L’exploité du mois : Olivier, l'exploité hip‑hop

Olivier n’a rien oublié, de cette douce euphorie de ses débuts comme vendeur de Fakir, à Nice, au moment de la sortie de Merci Patron !. « Comme je gueulais pour laisser mon contact à la fin d’une projection, les gens ont cru que je bossais pour le journal. Alors, j’ai commencé à le vendre. Ça faisait un bail que je lisais Fakir, j’avais découvert Ruffin chez Mermet… C’est en vendant que j’ai connu le milieu militant à Nice. C’était à l’époque de Nuit debout.
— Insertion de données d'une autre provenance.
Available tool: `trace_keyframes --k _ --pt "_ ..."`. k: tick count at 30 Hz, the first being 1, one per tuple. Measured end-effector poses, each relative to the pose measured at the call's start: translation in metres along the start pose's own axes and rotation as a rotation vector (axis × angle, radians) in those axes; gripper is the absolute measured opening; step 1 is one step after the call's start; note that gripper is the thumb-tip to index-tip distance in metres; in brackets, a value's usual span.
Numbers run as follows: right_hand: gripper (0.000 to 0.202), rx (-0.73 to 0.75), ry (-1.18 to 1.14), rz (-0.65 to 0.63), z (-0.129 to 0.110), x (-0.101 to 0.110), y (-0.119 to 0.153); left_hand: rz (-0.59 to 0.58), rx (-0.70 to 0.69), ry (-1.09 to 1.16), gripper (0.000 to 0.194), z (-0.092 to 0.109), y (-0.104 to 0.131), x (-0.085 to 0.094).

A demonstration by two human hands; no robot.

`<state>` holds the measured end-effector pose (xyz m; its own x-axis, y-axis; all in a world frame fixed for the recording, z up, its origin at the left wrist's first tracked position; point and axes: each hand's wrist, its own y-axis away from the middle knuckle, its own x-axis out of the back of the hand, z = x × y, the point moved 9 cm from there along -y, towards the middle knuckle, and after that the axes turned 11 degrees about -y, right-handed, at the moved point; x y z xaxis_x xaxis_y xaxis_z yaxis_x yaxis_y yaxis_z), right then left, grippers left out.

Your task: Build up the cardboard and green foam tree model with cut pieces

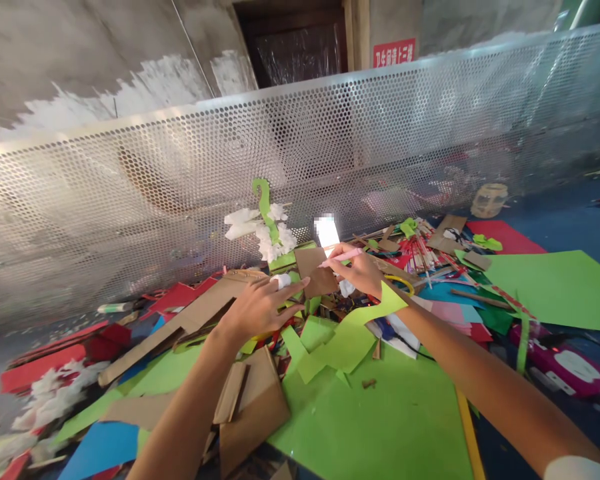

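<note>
My right hand [356,268] is closed on a pink pen [341,258], its tip over a small brown cardboard piece [316,272]. At the left edge of that cardboard, my left hand [266,303] has its fingers spread, with fingertips at or near the piece. Something white [281,281] shows at the left fingers. A bright white rectangle [329,237] stands just behind the cardboard. Green paper scraps [347,340] lie below the hands, one curling up against my right wrist.
A perforated metal panel [205,173] runs across behind the pile. White tissue with a green paper curl [263,200] leans near it. Large green sheets [380,413], cardboard strips [180,320], red paper boxes [65,353] and a magenta device [563,363] lie around.
</note>
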<state>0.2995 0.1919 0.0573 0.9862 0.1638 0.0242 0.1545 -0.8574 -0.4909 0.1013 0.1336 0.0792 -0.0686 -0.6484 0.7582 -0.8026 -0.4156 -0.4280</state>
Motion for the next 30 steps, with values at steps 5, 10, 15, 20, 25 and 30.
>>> trace_keyframes --k 5,10,15,20,25,30 --pt "0.021 -0.003 -0.003 0.004 0.000 -0.001 0.001 0.090 -0.032 -0.026 0.050 0.003 0.001 0.005" --pt "0.021 0.011 -0.012 0.009 0.000 -0.001 0.000 0.095 -0.040 -0.043 0.050 0.003 0.002 0.004" --pt "0.024 -0.006 -0.014 0.036 0.001 0.001 0.000 0.106 -0.030 -0.014 0.049 0.003 0.001 0.007" --pt "0.021 0.008 -0.021 0.017 0.000 -0.001 0.000 0.119 -0.031 -0.015 0.050 0.005 -0.001 0.011" --pt "0.023 0.002 -0.051 0.028 0.003 0.000 0.000 0.110 -0.018 -0.009 0.050 0.003 -0.002 0.011" --pt "0.028 -0.023 -0.146 0.063 0.009 0.002 0.001 0.115 -0.023 0.001 0.048 0.004 -0.001 0.013"
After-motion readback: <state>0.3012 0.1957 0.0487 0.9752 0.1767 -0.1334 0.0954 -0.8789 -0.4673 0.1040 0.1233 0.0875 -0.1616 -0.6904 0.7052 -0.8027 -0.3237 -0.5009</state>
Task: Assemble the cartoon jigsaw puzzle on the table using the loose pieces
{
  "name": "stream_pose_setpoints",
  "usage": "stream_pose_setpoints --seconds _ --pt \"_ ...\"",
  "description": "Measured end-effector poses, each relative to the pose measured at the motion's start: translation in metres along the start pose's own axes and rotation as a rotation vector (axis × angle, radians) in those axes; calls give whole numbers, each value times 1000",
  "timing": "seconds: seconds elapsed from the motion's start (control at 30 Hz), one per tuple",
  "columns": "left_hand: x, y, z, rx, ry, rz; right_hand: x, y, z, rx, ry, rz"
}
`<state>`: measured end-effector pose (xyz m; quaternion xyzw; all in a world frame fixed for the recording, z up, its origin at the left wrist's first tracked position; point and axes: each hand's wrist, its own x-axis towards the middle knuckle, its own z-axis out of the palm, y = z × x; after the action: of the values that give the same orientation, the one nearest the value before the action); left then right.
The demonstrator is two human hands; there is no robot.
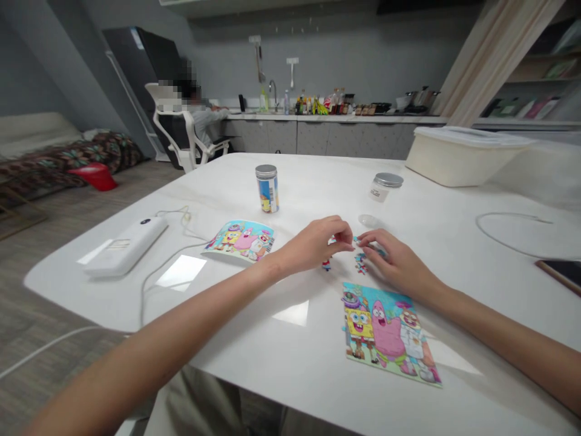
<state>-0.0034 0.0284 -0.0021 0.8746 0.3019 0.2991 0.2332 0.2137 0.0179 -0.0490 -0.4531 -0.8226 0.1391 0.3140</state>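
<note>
My left hand [320, 243] is over the table with its thumb and index fingertip drawn together; whatever may be between them is too small to make out. Facing it, my right hand [394, 261] has bent fingers, thumb and index tips close together among small puzzle pieces, and its grip is partly hidden. A few red and blue puzzle pieces [361, 264] lie under the right fingers, and another puzzle piece [327, 265] sits below the left hand. Nearer to me lies a flat cartoon puzzle picture [388, 336]. A curved cartoon card [242, 239] rests left of my left hand.
A cartoon-labelled jar [267, 189] and a clear jar [385, 188] stand farther back. Beside the clear one is a small clear item [370, 221]. A white power bank [127, 248] with cables is at left, a lidded bin [458, 157] back right, a phone [563, 274] at right.
</note>
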Motion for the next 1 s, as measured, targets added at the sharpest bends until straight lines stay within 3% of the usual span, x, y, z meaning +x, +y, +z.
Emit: stream_pose_setpoints --seconds 0.07,0.23,0.4,0.57,0.67,0.87,1.0 --pt "-9 16 -10 20 -116 -51 -1 0 0 3 -20 -6" --pt "-45 45 -15 39 -235 -119 -1 -1 1 9 -24 -50" --pt "-69 37 -9 -189 -313 -349 -3 -14 -8 21 -42 -228" --pt "-71 25 -2 -240 -362 -363 -11 -31 -11 120 -362 -458" --pt "-73 27 0 -263 -368 -395 -15 -34 -9 138 -451 -450" --pt "-77 38 2 -332 -472 -412 -13 -33 -7 169 -472 -420" --pt "-79 42 7 -272 -432 -373 -13 -32 -6 174 -472 -421"
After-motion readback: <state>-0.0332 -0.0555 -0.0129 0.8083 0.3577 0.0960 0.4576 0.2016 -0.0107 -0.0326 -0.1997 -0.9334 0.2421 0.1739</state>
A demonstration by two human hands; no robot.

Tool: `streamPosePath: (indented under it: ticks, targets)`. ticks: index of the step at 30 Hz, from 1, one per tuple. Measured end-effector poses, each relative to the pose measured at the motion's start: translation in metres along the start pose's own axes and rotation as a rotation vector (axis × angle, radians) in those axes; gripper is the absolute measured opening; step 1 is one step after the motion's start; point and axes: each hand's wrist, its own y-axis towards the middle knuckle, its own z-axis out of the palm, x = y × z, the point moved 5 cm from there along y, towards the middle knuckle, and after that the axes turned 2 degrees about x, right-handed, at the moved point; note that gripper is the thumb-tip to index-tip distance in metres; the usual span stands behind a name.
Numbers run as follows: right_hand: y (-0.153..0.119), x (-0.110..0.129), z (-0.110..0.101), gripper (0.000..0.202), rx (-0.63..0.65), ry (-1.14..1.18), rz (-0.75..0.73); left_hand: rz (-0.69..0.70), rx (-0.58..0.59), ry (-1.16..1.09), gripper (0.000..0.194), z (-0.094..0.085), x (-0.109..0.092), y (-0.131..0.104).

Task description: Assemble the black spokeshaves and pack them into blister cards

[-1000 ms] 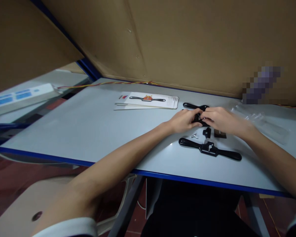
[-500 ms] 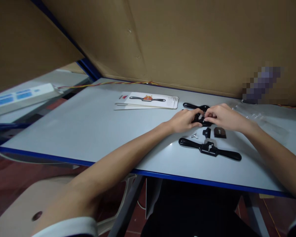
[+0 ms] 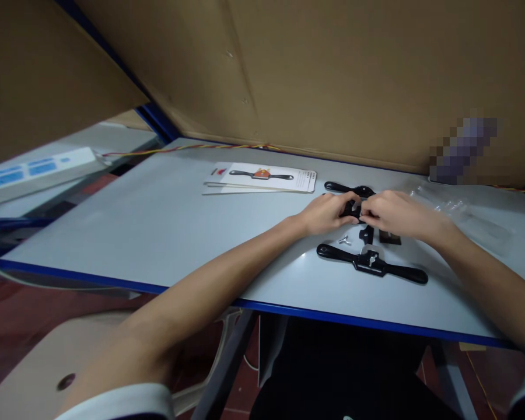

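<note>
My left hand (image 3: 328, 213) holds a black spokeshave (image 3: 353, 209) by its middle, thumb in front and fingers behind. Pressed together over the same spot, the fingertips of my right hand (image 3: 396, 214) pinch something too small and covered to make out. Just behind lies another black spokeshave (image 3: 342, 187), partly hidden by my hands. Nearer me, a spokeshave body (image 3: 370, 265) rests flat with both handles showing. Between it and my hands are a black cap piece (image 3: 366, 235), a dark square blade (image 3: 391, 238) partly under my right hand, and a small silver wing screw (image 3: 345, 240).
Printed spokeshave cards (image 3: 262, 177) lie stacked at the back of the grey table (image 3: 149, 233). Clear plastic packaging (image 3: 472, 216) is on the right. A cardboard wall (image 3: 310, 81) rises behind, and a white power strip (image 3: 39, 169) sits at far left.
My right hand has turned and lowered slightly toward me, now covering part of the dark blade. My left hand keeps its hold on the spokeshave.
</note>
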Motion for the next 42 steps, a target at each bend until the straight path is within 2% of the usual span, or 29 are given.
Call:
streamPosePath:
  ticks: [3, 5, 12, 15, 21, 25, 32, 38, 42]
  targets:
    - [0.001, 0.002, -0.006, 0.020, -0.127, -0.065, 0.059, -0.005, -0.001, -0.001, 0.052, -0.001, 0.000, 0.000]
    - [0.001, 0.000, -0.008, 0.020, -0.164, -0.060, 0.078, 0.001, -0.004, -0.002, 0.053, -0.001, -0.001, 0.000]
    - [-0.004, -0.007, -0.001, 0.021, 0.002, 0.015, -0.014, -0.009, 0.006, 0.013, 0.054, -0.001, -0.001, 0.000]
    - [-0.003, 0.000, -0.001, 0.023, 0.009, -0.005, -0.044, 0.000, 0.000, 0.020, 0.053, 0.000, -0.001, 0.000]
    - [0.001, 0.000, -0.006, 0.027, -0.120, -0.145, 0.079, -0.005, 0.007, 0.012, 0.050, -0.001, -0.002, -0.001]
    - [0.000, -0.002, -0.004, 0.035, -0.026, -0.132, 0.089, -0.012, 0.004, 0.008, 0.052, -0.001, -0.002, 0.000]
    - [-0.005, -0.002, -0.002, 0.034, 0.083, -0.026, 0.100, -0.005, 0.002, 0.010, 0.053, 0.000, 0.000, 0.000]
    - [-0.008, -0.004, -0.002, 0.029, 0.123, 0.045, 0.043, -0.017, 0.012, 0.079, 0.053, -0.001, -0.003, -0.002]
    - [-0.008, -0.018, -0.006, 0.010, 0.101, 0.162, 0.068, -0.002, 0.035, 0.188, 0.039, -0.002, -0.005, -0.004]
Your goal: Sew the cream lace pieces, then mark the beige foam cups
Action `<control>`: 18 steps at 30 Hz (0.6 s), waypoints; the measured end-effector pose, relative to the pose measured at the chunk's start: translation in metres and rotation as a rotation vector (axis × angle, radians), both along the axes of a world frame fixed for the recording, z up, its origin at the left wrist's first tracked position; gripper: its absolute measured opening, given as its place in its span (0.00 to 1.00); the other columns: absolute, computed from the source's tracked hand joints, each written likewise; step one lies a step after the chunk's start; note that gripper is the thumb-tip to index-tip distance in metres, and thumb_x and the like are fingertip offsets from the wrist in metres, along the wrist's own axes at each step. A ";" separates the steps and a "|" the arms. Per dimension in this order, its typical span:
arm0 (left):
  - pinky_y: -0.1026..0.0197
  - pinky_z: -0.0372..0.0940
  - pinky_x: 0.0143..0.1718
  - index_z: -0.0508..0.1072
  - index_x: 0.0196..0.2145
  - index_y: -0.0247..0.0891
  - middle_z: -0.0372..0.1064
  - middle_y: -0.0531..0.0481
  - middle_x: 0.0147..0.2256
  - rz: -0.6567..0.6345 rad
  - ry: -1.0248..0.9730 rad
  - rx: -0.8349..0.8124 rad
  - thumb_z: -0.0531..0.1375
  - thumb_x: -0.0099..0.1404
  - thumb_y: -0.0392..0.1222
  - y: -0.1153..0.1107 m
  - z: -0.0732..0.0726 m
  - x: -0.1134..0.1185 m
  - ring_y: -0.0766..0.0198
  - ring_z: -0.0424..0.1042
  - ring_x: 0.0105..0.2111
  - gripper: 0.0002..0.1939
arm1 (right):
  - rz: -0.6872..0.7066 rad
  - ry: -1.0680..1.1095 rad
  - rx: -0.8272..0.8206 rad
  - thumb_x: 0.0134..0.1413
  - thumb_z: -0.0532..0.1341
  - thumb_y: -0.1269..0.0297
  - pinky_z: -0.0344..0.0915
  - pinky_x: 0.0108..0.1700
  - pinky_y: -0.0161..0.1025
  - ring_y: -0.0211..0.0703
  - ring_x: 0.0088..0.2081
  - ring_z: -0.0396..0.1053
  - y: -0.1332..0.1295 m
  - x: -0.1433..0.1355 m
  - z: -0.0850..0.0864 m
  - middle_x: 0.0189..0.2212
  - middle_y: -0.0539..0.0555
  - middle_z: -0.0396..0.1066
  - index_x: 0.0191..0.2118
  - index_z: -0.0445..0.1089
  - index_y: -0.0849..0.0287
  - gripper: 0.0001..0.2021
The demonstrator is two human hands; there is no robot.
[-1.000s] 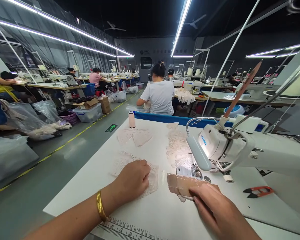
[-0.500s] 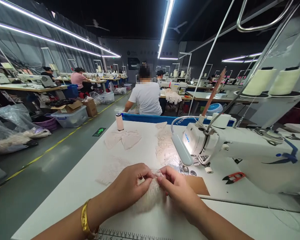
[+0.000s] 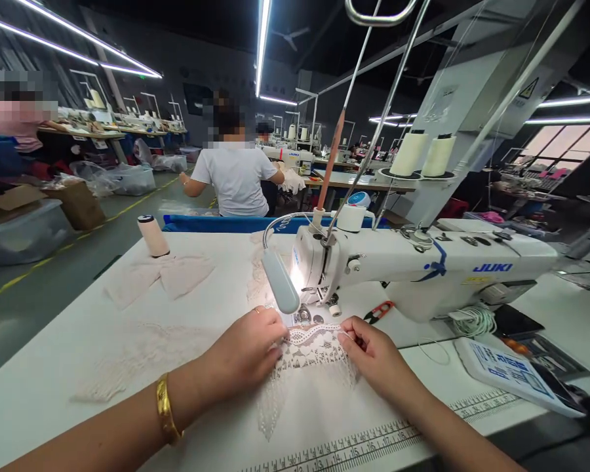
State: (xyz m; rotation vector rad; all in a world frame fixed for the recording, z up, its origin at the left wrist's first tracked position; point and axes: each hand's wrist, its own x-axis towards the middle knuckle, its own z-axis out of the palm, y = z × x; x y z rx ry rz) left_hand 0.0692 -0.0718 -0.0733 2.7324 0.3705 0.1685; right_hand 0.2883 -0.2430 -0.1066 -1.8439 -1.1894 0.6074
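A strip of white lace [image 3: 314, 347] is stretched between my two hands, just in front of the needle area of the white sewing machine [image 3: 373, 259]. My left hand [image 3: 255, 347] pinches its left end, and part of the lace hangs down below that hand. At the right end, my right hand [image 3: 371, 344] grips the top edge between thumb and fingers. More lace [image 3: 258, 275] lies behind the machine's grey lamp [image 3: 280, 278]. Pale fabric pieces [image 3: 184, 272] and another lace piece [image 3: 137, 357] rest on the left of the white table [image 3: 44, 354].
A pink thread spool [image 3: 153, 236] stands at the table's back left. Red snips [image 3: 379, 312] lie beside the machine. A ruler scale [image 3: 364, 449] runs along the front edge, with a white box [image 3: 511, 377] at right. A person in a white shirt [image 3: 233, 177] sits ahead.
The view has turned right. My hands have moved apart and closer to the machine, and the bunched lace between them is now spread out flat.
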 end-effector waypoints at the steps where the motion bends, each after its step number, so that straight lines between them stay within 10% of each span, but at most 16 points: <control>1: 0.52 0.64 0.40 0.76 0.40 0.40 0.72 0.44 0.41 -0.025 0.023 0.000 0.57 0.65 0.33 -0.004 0.000 0.005 0.52 0.70 0.41 0.09 | -0.013 -0.003 -0.002 0.68 0.56 0.53 0.54 0.29 0.36 0.38 0.26 0.53 0.000 0.004 0.000 0.25 0.43 0.54 0.34 0.65 0.53 0.12; 14: 0.56 0.61 0.35 0.73 0.34 0.40 0.70 0.46 0.37 0.026 -0.061 -0.074 0.55 0.66 0.38 -0.011 0.001 0.019 0.56 0.69 0.36 0.07 | -0.099 -0.100 -0.012 0.66 0.56 0.51 0.53 0.28 0.37 0.40 0.25 0.54 0.009 0.015 0.005 0.23 0.44 0.55 0.37 0.69 0.53 0.12; 18: 0.57 0.63 0.33 0.71 0.31 0.41 0.71 0.49 0.30 0.183 -0.022 -0.394 0.49 0.74 0.54 -0.006 0.004 0.016 0.57 0.70 0.31 0.21 | -0.017 -0.206 0.058 0.69 0.55 0.56 0.55 0.30 0.37 0.42 0.27 0.59 0.006 -0.010 0.015 0.24 0.46 0.61 0.37 0.71 0.54 0.12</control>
Le début de plein d’aventures. »
Bien avant Nice, Olivier, 45 piges aujourd’hui, découvre le militantisme près de Mantes‑la‑Jolie, en grande banlieue parisienne, où il a grandi. « Un truc qui m’a vrillé la tête, c’est la génération hip‑hop des années 90. J’étais dans le rap, le graffiti et la danse, à une époque où le rap était très engagé. » Illustrateur pour plusieurs fanzines, il part en lycée technique à Paris, section arts appliqués, pousse jusqu’au BTS. « À cette époque, des rappeurs militants avaient besoin d’affiches, de tracts. L’un d’entre eux, "Momo des Mureaux", venait me chercher avec sa bagnole chez mes parents. On filait à Paris chez un imprimeur, on passait la nuit à faire des tracts et des flyers, et il me ramenait au milieu de la nuit chez mes vieux. On s’appelait sur le téléphone fixe de la maison, on se débrouillait sans internet. » Puis notre futur préfet se cherche dans une agence de pub parisienne, comprend vite qu’il n’a rien à faire dans ce milieu, plonge dans l’illustration de presse et la BD. Devient ensuite prof de lycée professionnel en arts appliqués, à Douai puis à Bobigny. Après huit années en Seine‑Saint‑Denis, il obtient sa mutation à Nice, quartier Pasteur. Loin, très loin de la carte postale. « Contrairement à ce que veut montrer Christian Estrosi, Nice est une ville très, très populaire, avec un taux de pauvreté largement supérieur à la moyenne. Ici, niveau politique, on est en territoire hostile, mais le milieu militant tient la route ! »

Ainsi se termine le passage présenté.